Can damaged motherboard damage other parts?

MrNova

Junior Member
Aug 5, 2007
13
0
0
So I had just opened up my new Gigabyte P35-DS3R from newegg and my heart sunk, the northbridge heatsink was detached from the board and freely floating in the packaging. The cheap plastic push pins had snapped.

It's going to cost me $10 and up to 10 days to get an RMA, and I'm short on time. I couldn't find a place that sells just the push pins, so I picked up a replacement heatsink at a local microcenter store. I'm concerned that if the heatsink was loose during shipping it may have damaged the motherboard.
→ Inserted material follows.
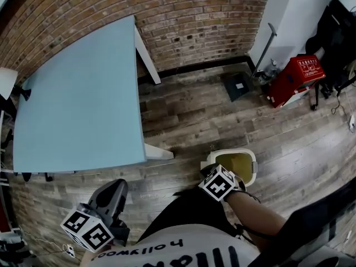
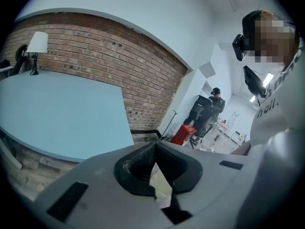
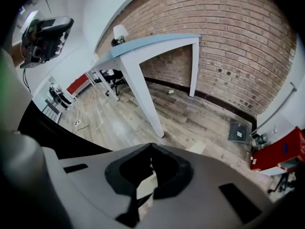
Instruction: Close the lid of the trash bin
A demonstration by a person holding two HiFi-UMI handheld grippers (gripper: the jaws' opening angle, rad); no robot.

If its broken I'll have to RMA no matter what, but is it possible that a damaged motherboard could damage another component, such as a CPU. I don't see any major visible damage like a broken capacitor, but who knows if some printed circuit got nicked. What do you guys think, am I reasonably safe in trying to boot it, or should I not risk breaking something else?
 

cmdrdredd

Lifer
Dec 12, 2001
27,052
357
126
Originally posted by: MrNova
So I had just opened up my new Gigabyte P35-DS3R from newegg and my heart sunk, the northbridge heatsink was detached from the board and freely floating in the packaging. The cheap plastic push pins had snapped.

It's going to cost me $10 and up to 10 days to get an RMA, and I'm short on time. I couldn't find a place that sells just the push pins, so I picked up a replacement heatsink at a local microcenter store. I'm concerned that if the heatsink was loose during shipping it may have damaged the motherboard.

If its broken I'll have to RMA no matter what, but is it possible that a damaged motherboard could damage another component, such as a CPU. I don't see any major visible damage like a broken capacitor, but who knows if some printed circuit got nicked. What do you guys think, am I reasonably safe in trying to boot it, or should I not risk breaking something else?

I'd just send it back without trying it. No reason to accept it in that condition.
 

MrNova

Junior Member
Aug 5, 2007
13
0
0
I know it's sub par, but again I'm in a time crunch and would really like to avoid the delay of RMAing. If I can avoid sending it I will, but not if there's a substantial risk to other components.
 

Cutthroat

Golden Member
Apr 13, 2002
1,104
0
0
I'd be afraid that the heatsink may have scratched against the board and broken a trace or something. And yes it is possible to damage other components if it is bad, fire is an unlikely possibility.

I try to buy motherboards in person to avoid shipping damage, and if they are DOA (I've had many) they are easier to return in person.